Marguerite Romeuf - Critique Culture
Immergée dès sa naissance dans un univers artistique par une mère danseuse et un père acteur, Marguerite Romeuf, de son nom de comédienne Marie-Line Rossetti, développe le goût et la curiosité pour la création en théâtre contemporain et classique, en danse, opéra et peinture.
Adaptation libre de L’Étranger d’Albert Camus par Jean-Baptiste Barbuscia. Lorsque l’enfant paraît dans une famille d’artistes, il arrive que la Bonne Fée des Arts se penche sur son berceau... Sans nul doute, ce fut le cas pour Jean-Baptiste Barbuscia.
Son adaptation du roman, qu’il a baptisée L’Étrangère, est une bouffée d’oxygène : une ode à Marie Cardona, maîtresse de Meursault (personnage central du roman de Camus). Cette jeune femme, expressive et ouverte, se situe aux antipodes du caractère de Meursault.

Dans une mise en scène dynamique et rythmée, un langage direct et jeune, Jean-Baptiste Barbuscia a su absorber la substantifique moelle du génie de Camus, injectant des passages de L’étranger au sein des dialogues. Mélange subtil des deux langues, la sienne et celle de Camus.
Il signe, par cette adaptation, un chef d’oeuvre contemporain, servi par deux artistes de talent dont l’interprétation est magistrale ! Je nomme : Marion Bajot et Fabrice Lebert.
La scénographie joue la carte de l’efficacité : une table au centre du plateau, faisant office de bureau, avec une lampe et des livres posés dessus ; à Jardin deux fauteuils hauts ; en fond plateau, en grosses lettres bâton collées en arrondi, figure le mot ETRANGE.
Très vite Fabrice Lebert ira coller la lettre R, ce qui donne ETRANGER. On comprend qu’il est prof. Voilà qui est clair, c’est bien de L’étranger d’Albert Camus dont il est question dans son cours.
Il attend ses étudiants, qui tardent à arriver...Lorsque surgit depuis la salle Marion Bajot, la seule élève qui se présente, en retard.
« Vous êtes la plus mauvaise » lui dit le prof.
« Je suis la seule qui vient ! » rétorque-t-elle.
Le ton est donné. Qui s’avèrera le plus médiocre des deux ?...L’élève...ou le prof ?
Pour sûr, ce prof va se faire bousculer dans ses habitudes intellectuelles et ses convictions !
« En vrai, ça me saoule, on parle que des hommes » lui lance-t-elle à propos du roman L’étranger.
« Parlons de Marie Cardona » affirme-t-elle.
Et c’est parti pour une enquête ! Le mur en fond plateau fait office de support à l’enquête qu’elle décide de mener, entraînant son prof dans son délire de jeu de rôles des personnages du roman de Camus.
« C’est pas pour vous froisser, monsieur, mais je suis pas impressionnée de ouf »...le public rit.
L’insolence naïve de cette étudiante, merveilleusement interprétée par Marion Bajot, fait mouche auprès d’un public venu nombreux.
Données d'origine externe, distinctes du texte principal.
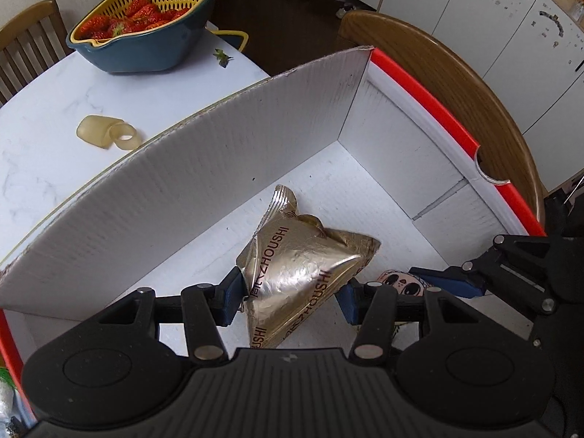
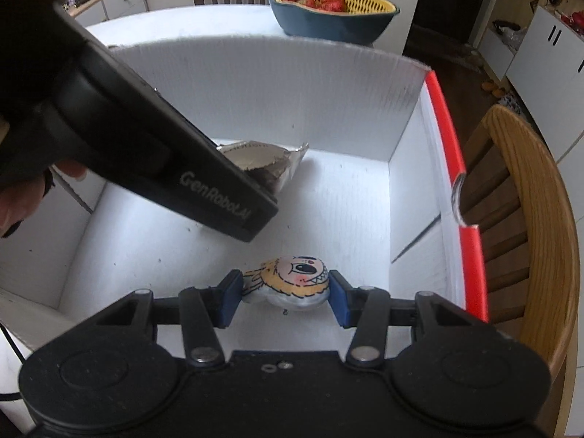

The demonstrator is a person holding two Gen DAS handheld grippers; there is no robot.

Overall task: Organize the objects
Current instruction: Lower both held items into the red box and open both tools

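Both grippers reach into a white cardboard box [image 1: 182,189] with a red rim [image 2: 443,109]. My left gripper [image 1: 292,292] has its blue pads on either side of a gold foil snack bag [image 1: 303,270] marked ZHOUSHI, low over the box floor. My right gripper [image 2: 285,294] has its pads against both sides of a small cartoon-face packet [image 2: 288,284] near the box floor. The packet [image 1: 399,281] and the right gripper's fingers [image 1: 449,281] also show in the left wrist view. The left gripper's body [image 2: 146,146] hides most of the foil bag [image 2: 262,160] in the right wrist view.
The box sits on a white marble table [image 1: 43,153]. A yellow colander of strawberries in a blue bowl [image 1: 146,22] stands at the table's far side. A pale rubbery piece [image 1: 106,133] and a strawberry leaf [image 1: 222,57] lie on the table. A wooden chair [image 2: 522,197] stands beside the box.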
La salle du Benoît XII est pleine. Beaucoup d’adolescents sont présents, accompagnés de leurs profs. Ils sont à la fois très réceptifs et très réactifs à toutes les subtilités d’humour contenues dans le texte de Jean-Baptiste Barbuscia.
Fabrice Lebert, qui joue le prof, campe avec talent les divers personnages du roman. Une véritable prouesse ! Une leçon d’art dramatique !
Les aller-retours entre l’écriture de Jean-Baptiste Barbuscia et celle de Camus se multiplient, se mêlant à merveille.
L’écriture de Jean-Baptiste Barbuscia est soutenue, la mise en scène rythmée, efficace. Le jeu des deux artistes sublime le tout.
L’humour se mêle à la poésie de certains passages.
Dans l’épisode qui se déroule sur une plage, Sébastien Lebert à la création Lumières, nous offre une image magnifique ! Le sable étant symbolisé par un immense drap blanc étendu sur tout le plateau. La lumière est chaude, jaune, évoquant le soleil. Son travail est à saluer, ainsi que celui de Benjamin Landrin, chargé de la création musicale. Tous deux, chacun dans son domaine, habillent ce spectacle d’esthétisme et de finesse.
Au final, l’enquête aboutit, l’énigme est résolue.
Le dénouement nous réserve une surprise touchante, une chute qui séduit le public.
Un tonnerre d’applaudissements salue cette Etrangère, qui sera à découvrir ou à revoir au Festival Off 2026 au Théâtre du Balcon , 38 rue Guillaume Puy.